**Exercise:** Leave the pictures out, and transcribe the material below exactly from the line with "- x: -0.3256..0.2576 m" to the line with "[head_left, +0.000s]", both lines included.

**Records supplied:**
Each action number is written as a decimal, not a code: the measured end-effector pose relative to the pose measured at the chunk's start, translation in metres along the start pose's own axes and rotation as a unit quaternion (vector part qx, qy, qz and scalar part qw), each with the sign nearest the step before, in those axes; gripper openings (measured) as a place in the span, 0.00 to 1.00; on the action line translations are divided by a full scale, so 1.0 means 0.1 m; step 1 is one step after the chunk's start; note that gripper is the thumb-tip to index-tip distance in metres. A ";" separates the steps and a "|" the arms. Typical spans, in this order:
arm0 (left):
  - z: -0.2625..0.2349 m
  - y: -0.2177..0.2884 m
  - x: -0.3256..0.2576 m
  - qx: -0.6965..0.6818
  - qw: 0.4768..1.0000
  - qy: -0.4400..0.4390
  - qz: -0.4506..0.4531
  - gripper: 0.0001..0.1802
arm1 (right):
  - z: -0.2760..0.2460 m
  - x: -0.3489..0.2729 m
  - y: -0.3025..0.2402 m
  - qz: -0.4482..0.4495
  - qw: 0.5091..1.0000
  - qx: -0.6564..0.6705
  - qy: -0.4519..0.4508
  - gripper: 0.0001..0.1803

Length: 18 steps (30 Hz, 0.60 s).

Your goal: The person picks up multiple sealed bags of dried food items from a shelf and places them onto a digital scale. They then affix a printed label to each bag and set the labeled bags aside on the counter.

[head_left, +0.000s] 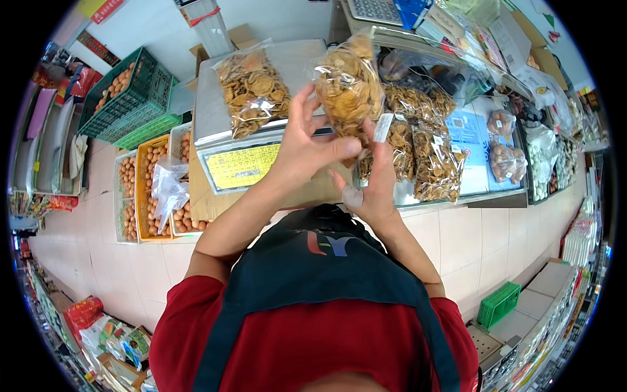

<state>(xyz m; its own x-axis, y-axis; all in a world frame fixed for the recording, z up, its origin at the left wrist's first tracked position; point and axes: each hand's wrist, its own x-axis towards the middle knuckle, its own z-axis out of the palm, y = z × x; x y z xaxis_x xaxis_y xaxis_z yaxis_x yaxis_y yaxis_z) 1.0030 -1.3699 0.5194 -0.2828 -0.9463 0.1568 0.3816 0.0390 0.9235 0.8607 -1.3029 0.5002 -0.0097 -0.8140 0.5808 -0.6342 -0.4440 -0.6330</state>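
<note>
My left hand (pixel 302 145) grips a clear plastic bag of dried brown slices (pixel 349 85), lifted over the counter, with its thumb across the lower end. Close by on the right is my right hand (pixel 373 189), its thumb held apart. A small white label (pixel 383 127) is at its raised fingertips, beside the bag; whether it touches the bag I cannot tell. Something pale and translucent (pixel 353 196) covers part of the right thumb. A similar bag of slices (pixel 255 91) lies on the grey scale platform (pixel 209 108) to the left.
Several more bagged slices (pixel 437 163) lie in a tray on the right, near bagged eggs (pixel 508 162). Egg crates (pixel 145 196) stand on the floor at left, below a green crate (pixel 147 98). A yellow sheet (pixel 241 166) fronts the scale. A calculator (pixel 375 10) sits at the back.
</note>
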 end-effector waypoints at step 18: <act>0.03 -0.19 -0.01 0.193 0.981 0.001 0.028 0.35 | -0.24 0.17 -0.27 0.279 0.839 0.466 0.042 0.07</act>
<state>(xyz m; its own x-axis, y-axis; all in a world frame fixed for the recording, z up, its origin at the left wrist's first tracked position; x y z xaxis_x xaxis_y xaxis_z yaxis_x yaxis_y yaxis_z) 0.9935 -1.3686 0.5024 -0.2695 -0.9397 0.2105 0.0347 0.2089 0.9773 0.8588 -1.2960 0.5392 -0.1827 -0.9807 0.0693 0.3662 -0.1333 -0.9209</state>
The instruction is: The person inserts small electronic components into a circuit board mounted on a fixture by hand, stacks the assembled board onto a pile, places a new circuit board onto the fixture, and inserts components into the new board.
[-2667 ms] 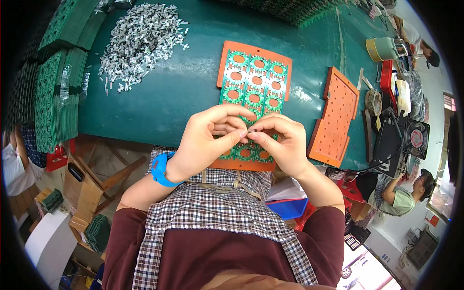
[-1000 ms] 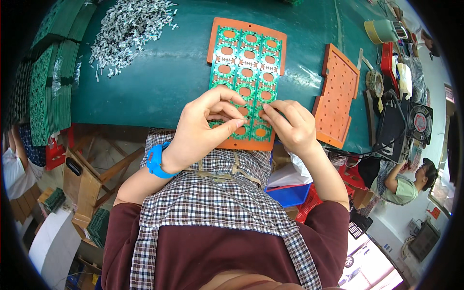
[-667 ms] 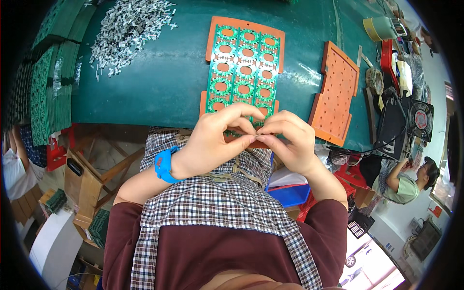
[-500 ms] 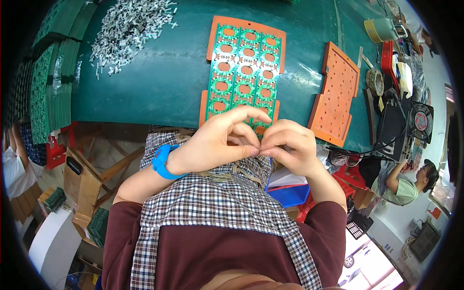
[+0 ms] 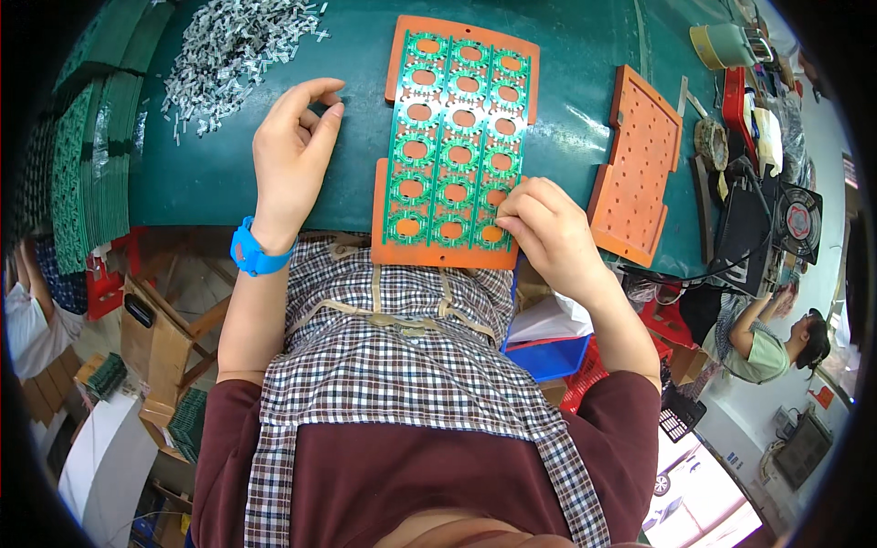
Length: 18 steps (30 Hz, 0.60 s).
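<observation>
Holding 1 green circuit panel (image 5: 454, 146), orange tray (image 5: 445, 254); right hand (image 5: 548, 233) touching.

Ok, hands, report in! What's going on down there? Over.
Left hand open, over the green table beside a pile of small grey parts. Right hand fingers on the green circuit panel in its orange tray. Nothing between them.

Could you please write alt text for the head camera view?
A person's right hand presses on a green circuit board panel in an orange tray, while the left hand reaches toward a pile of small grey parts.
</observation>
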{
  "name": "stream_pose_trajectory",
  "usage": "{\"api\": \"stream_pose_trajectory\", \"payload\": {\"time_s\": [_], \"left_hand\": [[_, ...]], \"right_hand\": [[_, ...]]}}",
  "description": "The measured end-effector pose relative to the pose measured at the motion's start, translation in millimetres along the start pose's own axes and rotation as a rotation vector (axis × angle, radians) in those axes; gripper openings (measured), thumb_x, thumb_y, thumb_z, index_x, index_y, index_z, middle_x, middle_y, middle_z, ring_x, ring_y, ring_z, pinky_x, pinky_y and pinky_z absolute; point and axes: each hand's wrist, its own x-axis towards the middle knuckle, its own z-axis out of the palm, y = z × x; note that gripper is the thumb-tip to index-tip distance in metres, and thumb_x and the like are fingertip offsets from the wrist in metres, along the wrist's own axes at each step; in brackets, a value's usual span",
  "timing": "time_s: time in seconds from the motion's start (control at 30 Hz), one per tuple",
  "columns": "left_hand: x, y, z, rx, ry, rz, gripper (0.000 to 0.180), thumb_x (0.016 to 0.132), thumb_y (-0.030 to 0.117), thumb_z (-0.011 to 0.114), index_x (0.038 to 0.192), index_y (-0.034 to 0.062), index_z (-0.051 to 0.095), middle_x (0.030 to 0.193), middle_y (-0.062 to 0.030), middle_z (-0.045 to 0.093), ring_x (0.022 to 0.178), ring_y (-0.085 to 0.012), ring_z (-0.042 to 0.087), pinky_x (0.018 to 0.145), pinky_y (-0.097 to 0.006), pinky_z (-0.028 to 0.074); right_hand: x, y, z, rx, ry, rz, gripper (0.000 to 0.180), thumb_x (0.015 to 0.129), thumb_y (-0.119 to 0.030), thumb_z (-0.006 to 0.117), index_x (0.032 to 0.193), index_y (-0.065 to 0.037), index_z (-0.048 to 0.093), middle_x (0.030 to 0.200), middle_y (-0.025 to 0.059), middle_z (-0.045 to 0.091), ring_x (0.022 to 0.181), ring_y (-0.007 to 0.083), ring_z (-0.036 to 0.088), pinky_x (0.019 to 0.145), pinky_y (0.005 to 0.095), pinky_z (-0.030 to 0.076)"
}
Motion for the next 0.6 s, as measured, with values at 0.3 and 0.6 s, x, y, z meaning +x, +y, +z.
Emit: {"api": "stream_pose_trajectory", "payload": {"time_s": [0.3, 0.6], "left_hand": [[-2, 0, 1, 0.095, 0.001, 0.060, 0.024, 0.088, -0.001, 0.060, 0.111, 0.0012, 0.064, 0.096, -0.0002, 0.060, 0.061, -0.0010, 0.040, 0.051, -0.017, 0.034], [-2, 2, 0, 0.100, 0.007, 0.066, 0.020, 0.088, 0.001, 0.061, 0.107, 0.0003, 0.065, 0.094, -0.0006, 0.058, 0.061, -0.0016, 0.041, 0.051, -0.018, 0.034]], "right_hand": [[-6, 2, 15, -0.055, 0.127, -0.023, 0.012, 0.078, -0.002, 0.067, 0.084, -0.004, 0.057, 0.084, 0.0077, 0.057, 0.079, 0.0273, 0.057, 0.067, 0.0368, 0.048], [-11, 7, 16, -0.217, 0.270, -0.214, 0.020, 0.070, -0.003, 0.072, 0.089, -0.004, 0.065, 0.083, 0.0056, 0.062, 0.071, 0.0220, 0.062, 0.058, 0.0323, 0.051]]}}
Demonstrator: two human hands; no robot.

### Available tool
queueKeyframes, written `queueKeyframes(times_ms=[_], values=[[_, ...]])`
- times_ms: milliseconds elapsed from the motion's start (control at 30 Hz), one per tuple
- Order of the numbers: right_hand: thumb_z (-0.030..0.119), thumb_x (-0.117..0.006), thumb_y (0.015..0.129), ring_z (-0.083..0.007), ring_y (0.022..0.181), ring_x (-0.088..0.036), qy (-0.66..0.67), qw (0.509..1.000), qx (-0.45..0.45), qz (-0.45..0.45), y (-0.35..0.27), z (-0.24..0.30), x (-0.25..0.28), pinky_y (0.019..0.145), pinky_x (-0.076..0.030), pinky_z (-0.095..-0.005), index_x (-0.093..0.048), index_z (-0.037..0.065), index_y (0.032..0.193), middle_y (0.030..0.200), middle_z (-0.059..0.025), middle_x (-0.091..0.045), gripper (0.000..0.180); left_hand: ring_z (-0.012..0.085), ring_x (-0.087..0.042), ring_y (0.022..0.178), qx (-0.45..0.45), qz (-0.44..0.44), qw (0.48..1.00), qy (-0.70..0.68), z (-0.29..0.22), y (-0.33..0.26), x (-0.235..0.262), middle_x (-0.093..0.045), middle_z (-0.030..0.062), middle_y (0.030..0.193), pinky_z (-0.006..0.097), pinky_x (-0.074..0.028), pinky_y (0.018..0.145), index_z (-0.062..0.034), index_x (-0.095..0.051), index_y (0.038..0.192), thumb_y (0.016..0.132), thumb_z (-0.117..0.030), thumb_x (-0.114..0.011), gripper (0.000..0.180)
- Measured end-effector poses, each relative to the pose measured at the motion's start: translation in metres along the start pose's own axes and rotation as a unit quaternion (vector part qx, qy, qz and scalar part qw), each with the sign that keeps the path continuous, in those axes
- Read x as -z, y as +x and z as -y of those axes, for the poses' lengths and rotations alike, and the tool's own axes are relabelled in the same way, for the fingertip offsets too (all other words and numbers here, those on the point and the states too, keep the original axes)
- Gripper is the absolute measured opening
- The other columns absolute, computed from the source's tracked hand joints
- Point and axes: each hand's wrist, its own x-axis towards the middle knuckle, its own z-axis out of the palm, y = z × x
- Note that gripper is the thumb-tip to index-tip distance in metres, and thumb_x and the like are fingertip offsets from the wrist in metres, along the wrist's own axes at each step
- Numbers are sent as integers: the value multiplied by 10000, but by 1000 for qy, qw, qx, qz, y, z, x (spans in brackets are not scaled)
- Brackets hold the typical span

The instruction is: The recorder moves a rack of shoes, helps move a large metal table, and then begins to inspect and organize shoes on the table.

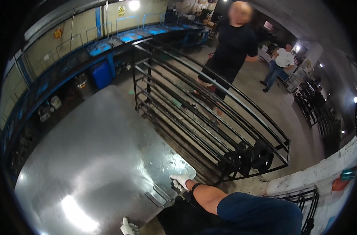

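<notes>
A large shiny metal table with a bare, rounded-corner top fills the left and front of the view. At its right edge, near the corner, my right hand in a white glove grips the rim, the thumb side on top. My left hand, also white-gloved, is closed at the near edge, its thumb lying on the metal and the other fingers partly out of sight. Between my two hands, two short parallel metal strips lie near the table's edge. A dark band circles my right wrist.
Beyond the table's right side stands a long black metal rack, with black round parts at its near end. Behind the rack is a person in black; another in a white top is farther back. A blue bin sits under a long bench.
</notes>
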Motion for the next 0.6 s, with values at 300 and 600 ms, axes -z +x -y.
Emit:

**Solved exercise:**
  - x: -0.3256..0.2576 m
  - qx: -0.6965..0.6818
  - qw: 0.4768..1.0000
  - qy: -0.4400..0.4390
  - qz: -0.4506..0.4531
  - gripper: 0.0001..0.1802
arm1 (right):
  - z: -0.2760..0.2460 m
  - x: -0.3489..0.2729 m
  - y: -0.3025..0.2402 m
  - qz: -0.4482..0.4495
  - qw: 0.5091..1.0000
  - qx: -0.6564..0.6705
  - qy: -0.4519..0.4508
  - gripper: 0.0001..0.1803

Length: 18 steps (30 Hz, 0.60 s).

Your goal: The person picks up multiple sealed bags of dried food items from a shelf and places them onto a digital scale. They then affix a printed label to each bag and set the labeled bags aside on the counter.

[head_left, +0.000s] 

This concludes the answer.